-- PROMPT --
Only a number is wanted: the count of lines in this listing that contain "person".

[PROVIDED RECORDS — start]

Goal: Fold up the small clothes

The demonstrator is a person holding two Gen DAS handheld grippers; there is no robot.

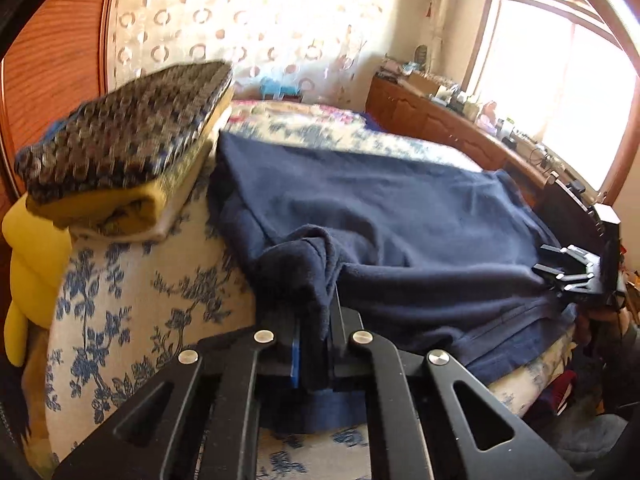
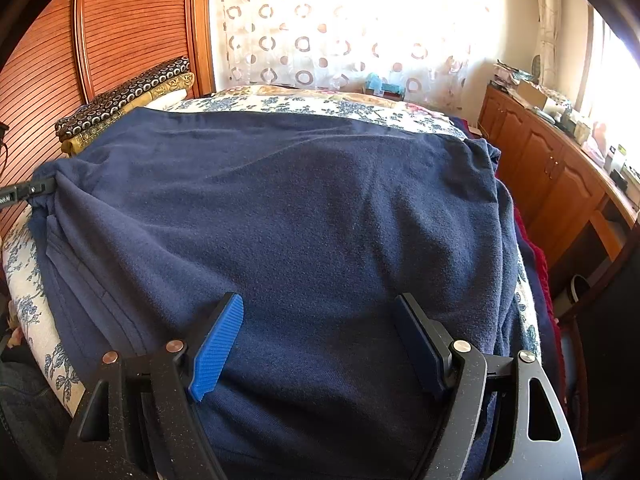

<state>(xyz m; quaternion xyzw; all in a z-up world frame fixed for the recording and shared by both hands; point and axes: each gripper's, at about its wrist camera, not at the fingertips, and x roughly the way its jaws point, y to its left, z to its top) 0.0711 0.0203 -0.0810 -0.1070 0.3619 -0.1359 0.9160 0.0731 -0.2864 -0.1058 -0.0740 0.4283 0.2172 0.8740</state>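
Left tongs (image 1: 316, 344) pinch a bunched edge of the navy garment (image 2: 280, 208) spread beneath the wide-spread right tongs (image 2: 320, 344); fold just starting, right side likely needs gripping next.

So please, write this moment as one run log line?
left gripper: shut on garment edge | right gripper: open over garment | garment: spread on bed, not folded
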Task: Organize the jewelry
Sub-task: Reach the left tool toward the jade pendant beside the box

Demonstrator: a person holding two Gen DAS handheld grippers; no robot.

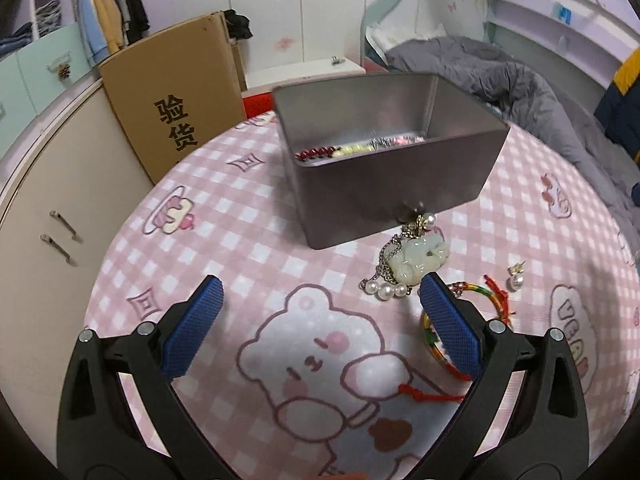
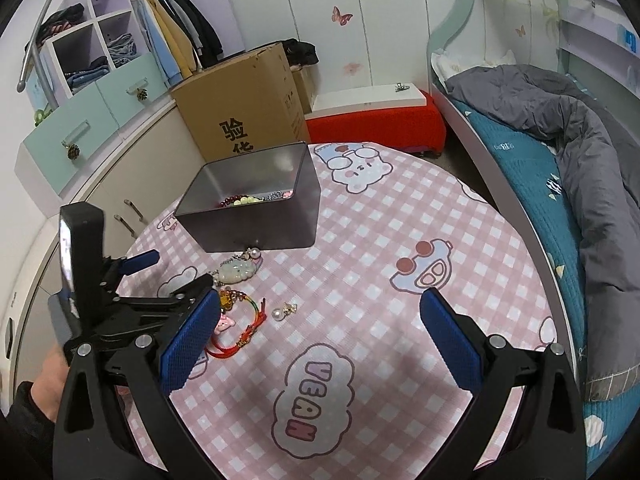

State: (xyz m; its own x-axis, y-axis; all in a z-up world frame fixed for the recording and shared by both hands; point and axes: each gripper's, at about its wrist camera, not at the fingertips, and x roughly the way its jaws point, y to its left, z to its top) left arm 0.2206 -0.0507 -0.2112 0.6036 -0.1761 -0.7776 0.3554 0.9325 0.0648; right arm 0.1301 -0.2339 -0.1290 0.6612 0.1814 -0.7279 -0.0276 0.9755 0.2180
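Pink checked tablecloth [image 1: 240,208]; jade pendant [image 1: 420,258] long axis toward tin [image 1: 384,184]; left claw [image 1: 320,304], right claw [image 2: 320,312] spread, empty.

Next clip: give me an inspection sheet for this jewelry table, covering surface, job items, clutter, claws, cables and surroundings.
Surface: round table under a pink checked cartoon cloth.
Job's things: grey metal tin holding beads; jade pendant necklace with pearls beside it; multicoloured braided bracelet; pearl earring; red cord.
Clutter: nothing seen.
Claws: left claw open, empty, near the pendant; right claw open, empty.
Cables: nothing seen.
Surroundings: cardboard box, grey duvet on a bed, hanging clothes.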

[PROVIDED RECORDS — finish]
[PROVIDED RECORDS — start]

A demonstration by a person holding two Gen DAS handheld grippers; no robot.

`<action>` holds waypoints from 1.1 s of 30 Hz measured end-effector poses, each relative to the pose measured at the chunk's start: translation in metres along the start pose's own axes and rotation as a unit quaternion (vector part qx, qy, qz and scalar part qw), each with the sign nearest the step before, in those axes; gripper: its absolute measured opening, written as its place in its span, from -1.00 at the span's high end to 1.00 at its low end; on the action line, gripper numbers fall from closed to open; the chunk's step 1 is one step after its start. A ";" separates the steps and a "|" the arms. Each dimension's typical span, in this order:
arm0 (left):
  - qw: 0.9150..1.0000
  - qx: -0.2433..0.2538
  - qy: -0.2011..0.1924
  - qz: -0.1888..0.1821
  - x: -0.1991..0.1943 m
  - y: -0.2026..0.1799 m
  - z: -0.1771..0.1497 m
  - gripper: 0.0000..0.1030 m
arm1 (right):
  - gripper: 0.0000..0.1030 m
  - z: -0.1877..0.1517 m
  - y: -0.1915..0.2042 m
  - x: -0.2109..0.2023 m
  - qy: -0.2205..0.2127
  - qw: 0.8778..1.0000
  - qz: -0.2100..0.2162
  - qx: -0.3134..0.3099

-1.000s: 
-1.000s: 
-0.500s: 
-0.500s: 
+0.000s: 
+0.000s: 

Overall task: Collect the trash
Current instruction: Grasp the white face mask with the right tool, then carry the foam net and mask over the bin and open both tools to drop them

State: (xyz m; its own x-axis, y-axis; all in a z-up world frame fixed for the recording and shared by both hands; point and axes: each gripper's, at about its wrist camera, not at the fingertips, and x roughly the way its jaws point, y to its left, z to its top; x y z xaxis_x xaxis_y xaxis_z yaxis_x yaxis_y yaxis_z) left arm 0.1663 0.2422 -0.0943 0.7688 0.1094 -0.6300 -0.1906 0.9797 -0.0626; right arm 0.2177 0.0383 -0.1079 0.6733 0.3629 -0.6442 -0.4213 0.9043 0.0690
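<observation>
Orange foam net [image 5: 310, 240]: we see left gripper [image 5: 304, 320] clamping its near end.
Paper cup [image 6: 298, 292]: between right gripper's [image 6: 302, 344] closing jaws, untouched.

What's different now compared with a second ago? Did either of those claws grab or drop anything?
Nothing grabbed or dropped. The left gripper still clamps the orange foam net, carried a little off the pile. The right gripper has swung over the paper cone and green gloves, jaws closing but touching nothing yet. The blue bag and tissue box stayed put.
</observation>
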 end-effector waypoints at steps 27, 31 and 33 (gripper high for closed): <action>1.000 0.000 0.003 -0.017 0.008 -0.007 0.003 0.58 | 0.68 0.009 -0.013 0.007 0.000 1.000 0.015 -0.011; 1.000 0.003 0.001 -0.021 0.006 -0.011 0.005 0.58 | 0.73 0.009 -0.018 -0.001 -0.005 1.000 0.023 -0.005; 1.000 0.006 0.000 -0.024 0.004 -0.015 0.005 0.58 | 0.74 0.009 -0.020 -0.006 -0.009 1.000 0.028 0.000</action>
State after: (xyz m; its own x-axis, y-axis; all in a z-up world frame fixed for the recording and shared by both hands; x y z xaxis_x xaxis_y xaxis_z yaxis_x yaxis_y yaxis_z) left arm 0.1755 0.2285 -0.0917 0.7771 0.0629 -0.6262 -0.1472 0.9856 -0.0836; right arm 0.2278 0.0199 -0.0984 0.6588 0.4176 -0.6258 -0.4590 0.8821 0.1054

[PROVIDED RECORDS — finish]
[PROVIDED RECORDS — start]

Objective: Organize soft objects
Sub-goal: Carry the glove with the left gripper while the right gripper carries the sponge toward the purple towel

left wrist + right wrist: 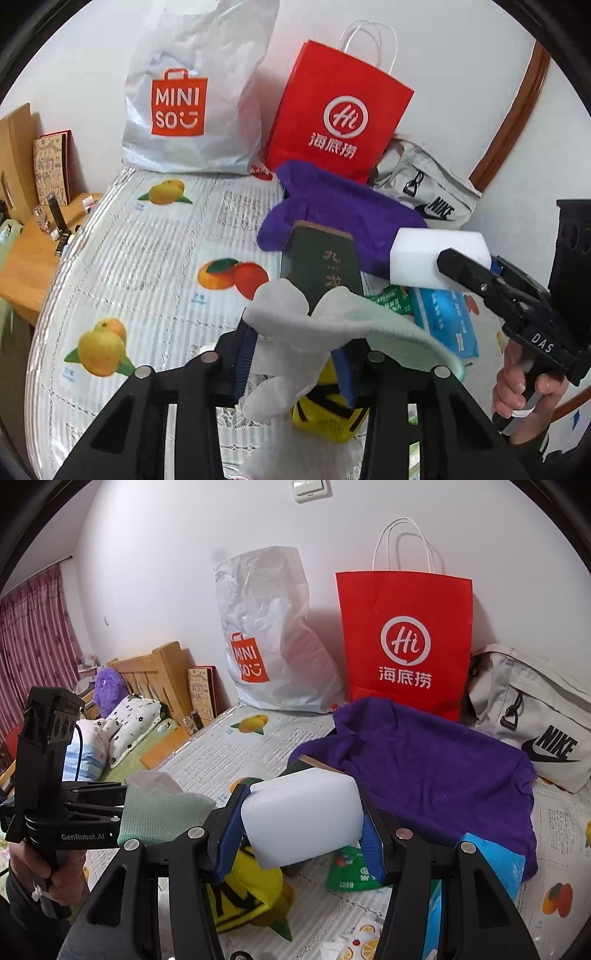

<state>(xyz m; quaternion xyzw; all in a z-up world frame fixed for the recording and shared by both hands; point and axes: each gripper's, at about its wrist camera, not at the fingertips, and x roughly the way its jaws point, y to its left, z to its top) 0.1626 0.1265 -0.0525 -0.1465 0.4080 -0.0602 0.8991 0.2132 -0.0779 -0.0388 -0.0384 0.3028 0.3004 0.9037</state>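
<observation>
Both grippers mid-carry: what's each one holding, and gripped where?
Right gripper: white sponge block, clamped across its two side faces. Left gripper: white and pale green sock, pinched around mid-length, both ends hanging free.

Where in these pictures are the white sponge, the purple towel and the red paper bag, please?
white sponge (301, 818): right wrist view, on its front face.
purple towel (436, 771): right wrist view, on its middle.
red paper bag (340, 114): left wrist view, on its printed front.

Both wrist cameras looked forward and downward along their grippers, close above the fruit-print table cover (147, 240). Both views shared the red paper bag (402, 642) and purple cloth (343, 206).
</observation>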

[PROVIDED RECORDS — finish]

-- REPLY TO THE TASK --
3